No. As good as AI reasoning systems are, they still exhibit many flaws and inefficiencies necessary for AGI – we still need new ideas, like how to separate knowledge and reasoning. François Chollet (ARC’s creator) has said repeatedly: ARC is a milestone, not the finish line. The model is superhuman at this one benchmark but still fails at plenty of common-sense reasoning humans find trivial. Example: it can solve abstract grid puzzles but might struggle to explain why you can’t put a square peg in a round hole without calculating dimensions. The gap between specialized reasoning and general intelligence remains vast.
Why does Deep Think use 138,000 tokens when Pro uses 96 for the same problem?

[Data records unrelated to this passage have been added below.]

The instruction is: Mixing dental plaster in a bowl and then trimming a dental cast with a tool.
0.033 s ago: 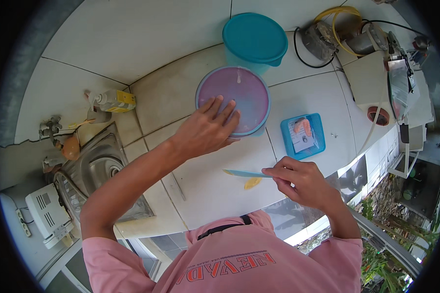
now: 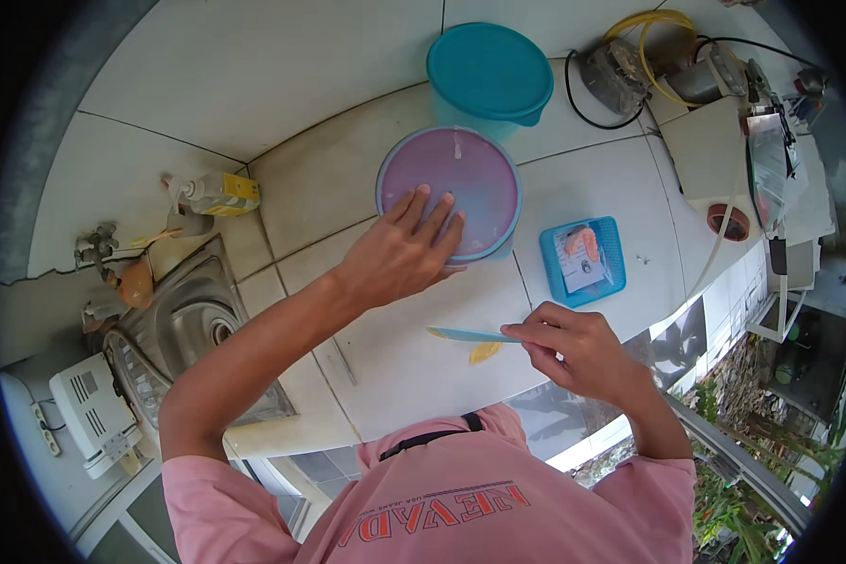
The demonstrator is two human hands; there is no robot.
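Observation:
My left hand [image 2: 399, 246] rests on the purple lid [image 2: 470, 193] of a round tub, fingers spread over its near left part. The thumb is mostly hidden. In my right hand [image 2: 573, 346], a slim light blue spatula [image 2: 470, 334] is pinched between thumb and fingers, its blade pointing left over the counter. Yellowish stuff shows at the blade's tip. Just below the blade lies a small yellow lump [image 2: 484, 352]. Beyond my right hand sits a blue plastic basket [image 2: 614, 246] holding a pink horseshoe-shaped dental piece [image 2: 587, 246] and a printed paper in clear plastic.
A teal-lidded tub [image 2: 491, 73] stands behind the purple one. To the left are a steel sink [image 2: 193, 320], a pump bottle [image 2: 224, 194] and a tap [image 2: 97, 246]. A pale machine [image 2: 710, 155] with hoses stands at right. The white tiled counter [image 2: 414, 343] ends near my body.

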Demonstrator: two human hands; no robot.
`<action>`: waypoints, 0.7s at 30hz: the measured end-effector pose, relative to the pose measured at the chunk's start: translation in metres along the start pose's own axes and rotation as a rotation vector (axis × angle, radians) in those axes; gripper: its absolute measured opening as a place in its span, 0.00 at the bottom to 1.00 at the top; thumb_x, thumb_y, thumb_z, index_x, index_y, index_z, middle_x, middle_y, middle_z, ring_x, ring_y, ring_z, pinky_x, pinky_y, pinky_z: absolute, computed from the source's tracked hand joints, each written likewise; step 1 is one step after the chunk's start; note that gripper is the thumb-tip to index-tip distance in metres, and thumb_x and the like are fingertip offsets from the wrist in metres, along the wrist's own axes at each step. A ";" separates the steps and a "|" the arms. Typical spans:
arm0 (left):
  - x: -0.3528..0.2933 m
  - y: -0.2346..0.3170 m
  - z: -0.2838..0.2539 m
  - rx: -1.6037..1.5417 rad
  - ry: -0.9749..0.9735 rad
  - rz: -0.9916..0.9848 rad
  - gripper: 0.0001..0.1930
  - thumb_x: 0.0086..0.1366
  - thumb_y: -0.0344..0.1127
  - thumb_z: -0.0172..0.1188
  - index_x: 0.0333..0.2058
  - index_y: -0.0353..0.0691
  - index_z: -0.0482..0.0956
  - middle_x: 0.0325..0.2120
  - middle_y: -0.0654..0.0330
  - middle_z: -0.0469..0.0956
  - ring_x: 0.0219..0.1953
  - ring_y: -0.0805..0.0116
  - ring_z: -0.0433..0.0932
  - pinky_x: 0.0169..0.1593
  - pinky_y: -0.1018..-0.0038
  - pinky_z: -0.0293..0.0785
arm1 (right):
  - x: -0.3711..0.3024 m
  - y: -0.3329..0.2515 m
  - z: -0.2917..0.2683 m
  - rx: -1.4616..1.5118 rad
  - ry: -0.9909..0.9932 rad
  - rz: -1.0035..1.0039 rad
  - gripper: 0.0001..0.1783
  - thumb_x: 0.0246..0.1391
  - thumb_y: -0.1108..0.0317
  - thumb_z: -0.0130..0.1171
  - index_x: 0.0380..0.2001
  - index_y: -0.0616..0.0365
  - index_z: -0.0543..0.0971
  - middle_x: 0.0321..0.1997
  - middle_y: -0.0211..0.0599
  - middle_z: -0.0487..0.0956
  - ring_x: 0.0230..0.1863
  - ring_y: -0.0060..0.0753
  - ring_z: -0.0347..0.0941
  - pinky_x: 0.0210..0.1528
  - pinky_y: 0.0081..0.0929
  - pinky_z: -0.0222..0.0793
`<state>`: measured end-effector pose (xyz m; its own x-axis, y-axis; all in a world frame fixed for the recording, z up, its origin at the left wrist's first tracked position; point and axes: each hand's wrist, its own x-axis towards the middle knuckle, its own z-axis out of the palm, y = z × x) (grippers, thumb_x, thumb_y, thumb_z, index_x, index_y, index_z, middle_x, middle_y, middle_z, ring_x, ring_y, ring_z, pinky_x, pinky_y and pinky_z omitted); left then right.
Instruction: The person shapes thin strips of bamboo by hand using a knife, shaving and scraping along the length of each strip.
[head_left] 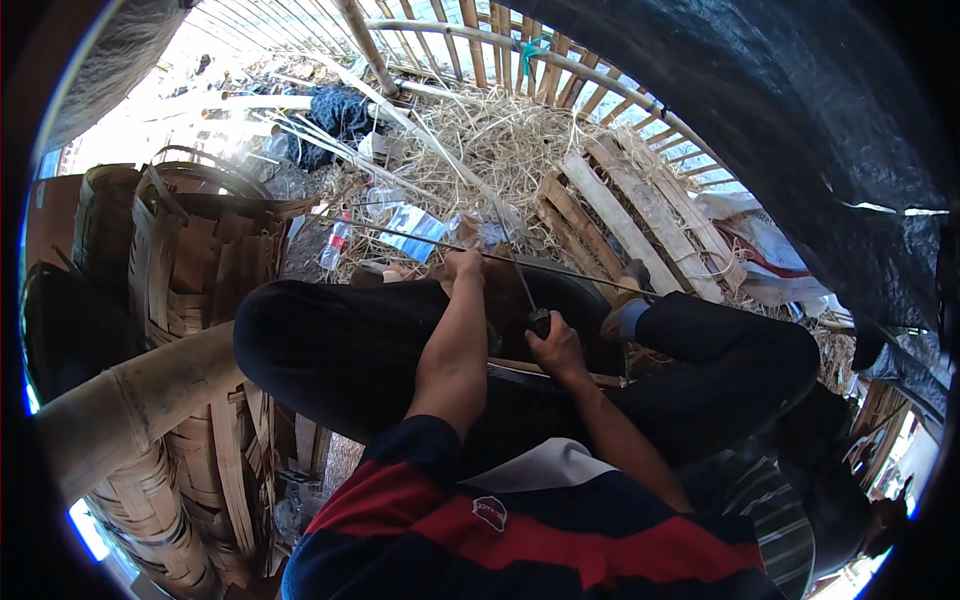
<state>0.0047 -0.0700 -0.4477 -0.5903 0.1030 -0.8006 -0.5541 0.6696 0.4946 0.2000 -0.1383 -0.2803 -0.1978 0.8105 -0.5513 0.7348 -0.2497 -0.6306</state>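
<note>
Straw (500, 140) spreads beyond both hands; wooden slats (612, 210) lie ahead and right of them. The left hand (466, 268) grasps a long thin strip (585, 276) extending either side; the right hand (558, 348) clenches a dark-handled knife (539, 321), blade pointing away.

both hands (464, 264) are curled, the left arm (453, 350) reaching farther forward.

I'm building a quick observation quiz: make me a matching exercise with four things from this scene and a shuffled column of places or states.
1. Left hand
2. Right hand
3. Clear bottle
4. Teal tie

A. On the curved rail
B. Gripping a dark handle
C. On the littered ground
D. At a long thin strip

Pairs: 1-D, 2-B, 3-C, 4-A
</note>
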 end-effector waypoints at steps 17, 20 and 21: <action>0.054 -0.032 -0.005 0.347 0.143 -0.126 0.15 0.57 0.44 0.63 0.34 0.39 0.76 0.26 0.61 0.75 0.22 0.71 0.72 0.24 0.74 0.69 | 0.043 0.036 0.031 -0.121 -0.060 0.092 0.26 0.41 0.54 0.58 0.43 0.55 0.71 0.34 0.58 0.78 0.40 0.61 0.73 0.43 0.49 0.70; 0.064 -0.039 -0.008 -0.088 0.065 -0.205 0.25 0.47 0.43 0.73 0.34 0.29 0.73 0.29 0.54 0.78 0.25 0.66 0.78 0.26 0.72 0.75 | 0.044 0.031 0.026 -0.106 -0.046 0.058 0.25 0.41 0.53 0.59 0.42 0.53 0.71 0.33 0.58 0.78 0.40 0.61 0.73 0.43 0.50 0.70; 0.068 -0.039 -0.016 -0.145 -0.059 -0.263 0.22 0.49 0.41 0.72 0.33 0.29 0.72 0.27 0.55 0.77 0.23 0.67 0.77 0.24 0.73 0.74 | 0.045 0.029 0.025 -0.101 -0.038 0.041 0.24 0.41 0.54 0.59 0.42 0.53 0.71 0.32 0.57 0.78 0.40 0.61 0.73 0.43 0.50 0.70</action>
<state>-0.0231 -0.1013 -0.5158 -0.3827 -0.0150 -0.9237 -0.7639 0.5674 0.3073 0.1966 -0.1221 -0.3374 -0.1894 0.7793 -0.5974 0.8041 -0.2260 -0.5498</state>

Higher reasoning modes are strongly correlated with more reasoning tokens even when not strictly needed – these longer natural language programs allow more refinement (further exploration and verification). It’s exploring multiple solution paths in parallel, double-checking itself, refining. You’re paying for that exhaustive internal search, not just the final answer. Sometimes overkill. Model doesn’t yet know when to stop reasoning early. Here’s a concrete example: ask it to fix a simple off-by-one error in a loop. Pro spots it in 96 tokens. Deep Think? It’ll explore whether the error is in the loop condition, the increment, the array bounds, the calling code, potential race conditions, and whether the specification itself is ambiguous – burning 138,000 tokens to confirm what Pro found immediately. That exhaustive verification is the feature and the cost trap.
The 84.6% is real (as of February 2026). The cost is real. The access limits are real. And the overfitting concerns are real. If you’re an Ultra subscriber, turn on Deep Think for the problems that actually need it – architecture decisions, research synthesis, novel debugging. For everything else, stick with Pro or Flash and save the reasoning budget for when it counts.